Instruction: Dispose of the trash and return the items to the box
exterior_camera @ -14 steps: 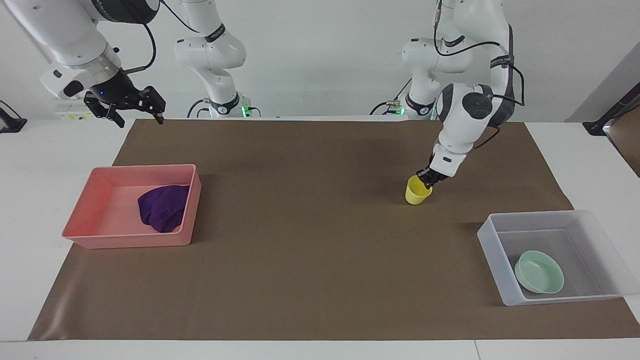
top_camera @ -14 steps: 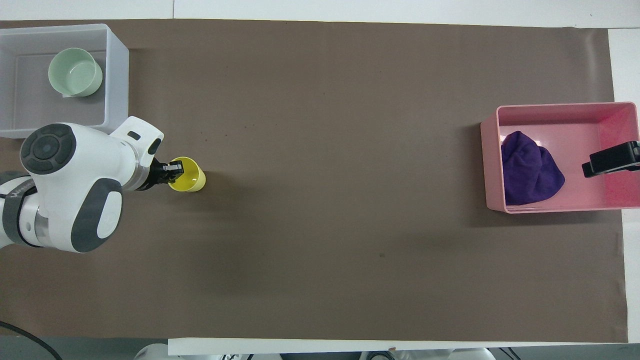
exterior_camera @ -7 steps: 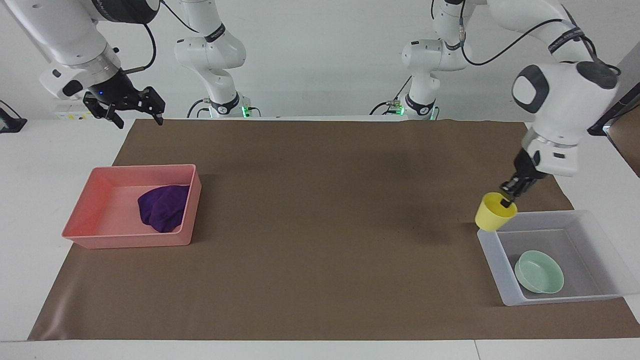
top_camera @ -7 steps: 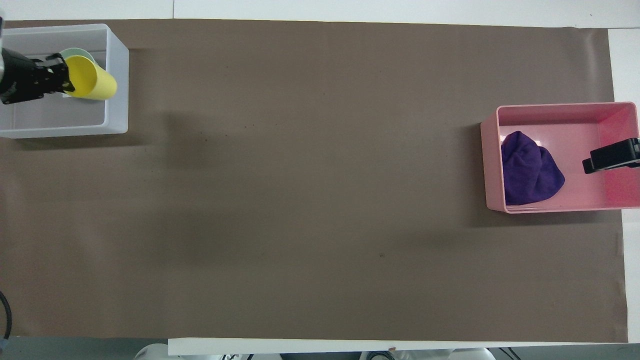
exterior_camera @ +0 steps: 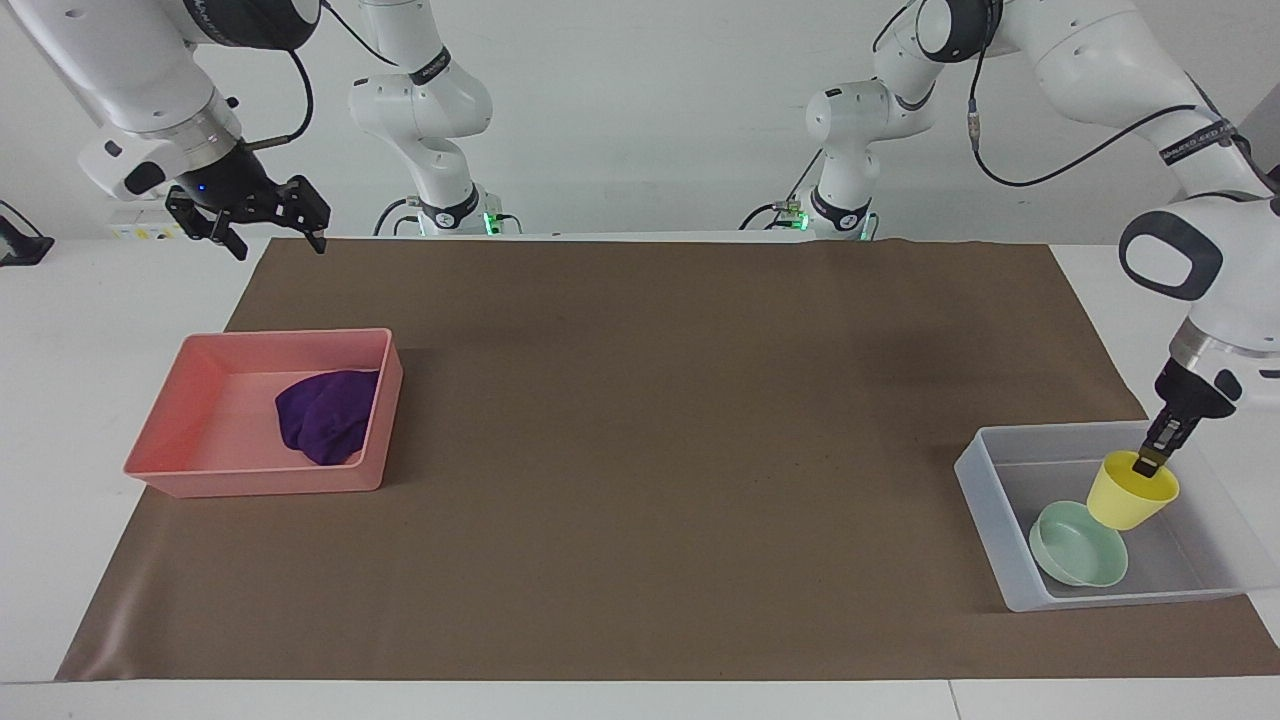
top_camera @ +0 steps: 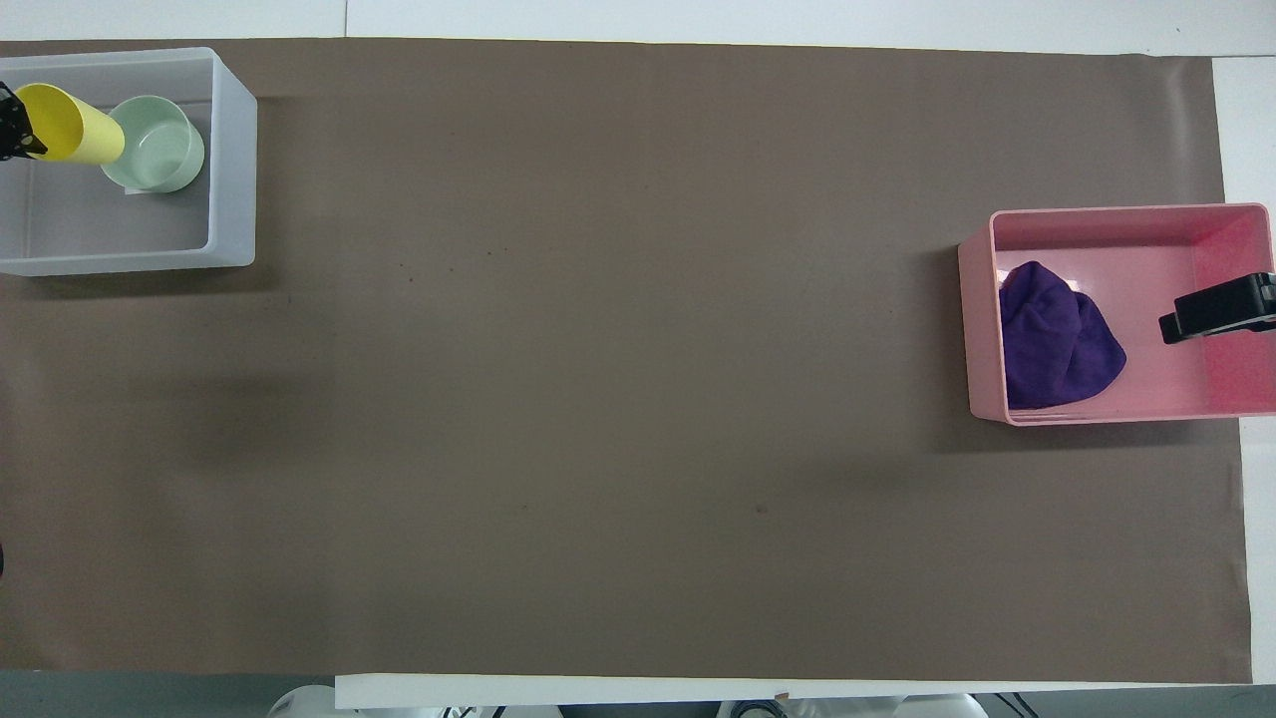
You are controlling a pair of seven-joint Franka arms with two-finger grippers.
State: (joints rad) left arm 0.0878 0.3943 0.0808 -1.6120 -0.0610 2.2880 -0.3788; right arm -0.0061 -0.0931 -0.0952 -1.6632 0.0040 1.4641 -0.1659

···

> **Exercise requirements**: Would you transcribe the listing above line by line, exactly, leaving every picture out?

> **Your solution**:
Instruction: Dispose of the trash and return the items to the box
exterior_camera @ -14 steps: 
top_camera @ -14 steps: 
exterior_camera @ -7 steps: 
top_camera @ -7 steps: 
exterior_camera @ +0 steps: 
top_camera @ +0 steps: 
You are controlling a pair of seven-joint Franka arms with two-finger grippers.
State: (joints rad) left arm 0.0878 0.3943 0.0808 -1.6120 -0.0610 2.2880 -0.3788; right arm -0.0061 -0.0931 -0.0952 -1.6632 0.0040 1.4641 -0.1659

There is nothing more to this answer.